Honestly, no I don’t. I see a skilled chef doing the same thing, day after day with his only choice being rare, med or well done. What he serves Monday is probably no different than the same as it would be on Friday.
I see the baker having to meet additional customer selected goals, size, shape, texture, flavor, icing, design, hearts, unicorns, wedding theme and colors. Every one is different than the last.
So just to be clear, if the baker bakes two cakes in a row based on the same picture in his book of cakes, then in your opinion both those two cakes are different from an artistic standpoint?
And if two burgers are made, one with pickles and one without, they’re the same?
You apparently don’t understand the concept of a custom cake being specifically made for a specify purpose. It has yet to be created. The customer is free to choose the same cake (according to you) from the display case and the baker already said that was fine. Just don’t ask her to “create” a cake.
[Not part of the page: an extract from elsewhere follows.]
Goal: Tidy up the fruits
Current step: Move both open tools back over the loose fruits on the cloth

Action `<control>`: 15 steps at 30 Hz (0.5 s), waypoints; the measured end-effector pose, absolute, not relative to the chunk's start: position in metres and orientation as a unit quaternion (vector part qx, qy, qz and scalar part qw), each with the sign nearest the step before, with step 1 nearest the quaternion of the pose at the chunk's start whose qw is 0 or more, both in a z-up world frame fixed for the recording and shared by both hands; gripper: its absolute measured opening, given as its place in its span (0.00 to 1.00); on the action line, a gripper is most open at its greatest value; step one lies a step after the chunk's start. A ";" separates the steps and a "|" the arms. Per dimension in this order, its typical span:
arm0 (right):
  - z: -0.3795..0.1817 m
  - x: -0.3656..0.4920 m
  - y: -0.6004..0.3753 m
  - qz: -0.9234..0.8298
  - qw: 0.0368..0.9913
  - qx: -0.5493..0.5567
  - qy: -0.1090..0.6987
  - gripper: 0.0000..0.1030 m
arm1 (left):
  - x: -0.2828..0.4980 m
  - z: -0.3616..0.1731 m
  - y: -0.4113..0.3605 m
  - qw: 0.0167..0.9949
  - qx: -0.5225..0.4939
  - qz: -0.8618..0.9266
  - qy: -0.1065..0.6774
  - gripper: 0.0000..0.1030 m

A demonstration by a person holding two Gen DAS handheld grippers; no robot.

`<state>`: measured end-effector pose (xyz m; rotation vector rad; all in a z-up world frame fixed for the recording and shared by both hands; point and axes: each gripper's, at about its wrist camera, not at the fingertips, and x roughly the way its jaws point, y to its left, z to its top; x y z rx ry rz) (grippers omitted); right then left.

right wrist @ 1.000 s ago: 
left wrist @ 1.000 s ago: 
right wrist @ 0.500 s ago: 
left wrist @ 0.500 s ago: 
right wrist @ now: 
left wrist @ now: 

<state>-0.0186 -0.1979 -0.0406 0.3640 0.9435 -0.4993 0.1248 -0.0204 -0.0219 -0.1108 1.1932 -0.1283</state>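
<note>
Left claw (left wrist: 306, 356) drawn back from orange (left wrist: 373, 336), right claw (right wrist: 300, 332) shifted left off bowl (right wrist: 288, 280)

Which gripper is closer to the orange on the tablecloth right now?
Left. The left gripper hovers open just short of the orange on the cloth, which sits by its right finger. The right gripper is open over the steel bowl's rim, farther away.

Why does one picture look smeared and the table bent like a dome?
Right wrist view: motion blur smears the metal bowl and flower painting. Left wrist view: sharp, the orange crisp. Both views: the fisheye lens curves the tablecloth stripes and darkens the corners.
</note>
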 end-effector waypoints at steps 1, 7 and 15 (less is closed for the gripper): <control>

Really stupid business plan, but clearly she did not (at least as of this ruling) break any law.
I feel like you’re deliberately minimizing the creative process of designing, preparing, and plating a high-dish, and deliberately heightening the same process for baking a cake. Because, seriously–grilling a steak does not earn a star.
You’re right–there are more variables on a cake, and they are variables requested at commission. Not so much on the one in this case, of course, but on some. Is that the legal standard you’re interested in settling on, “Has x variables in its construction, requested by the consumer?”
Because otherwise, again–for cakes like the one in this case, the recipe, tools, and techniques are precisely the same from cake to cake.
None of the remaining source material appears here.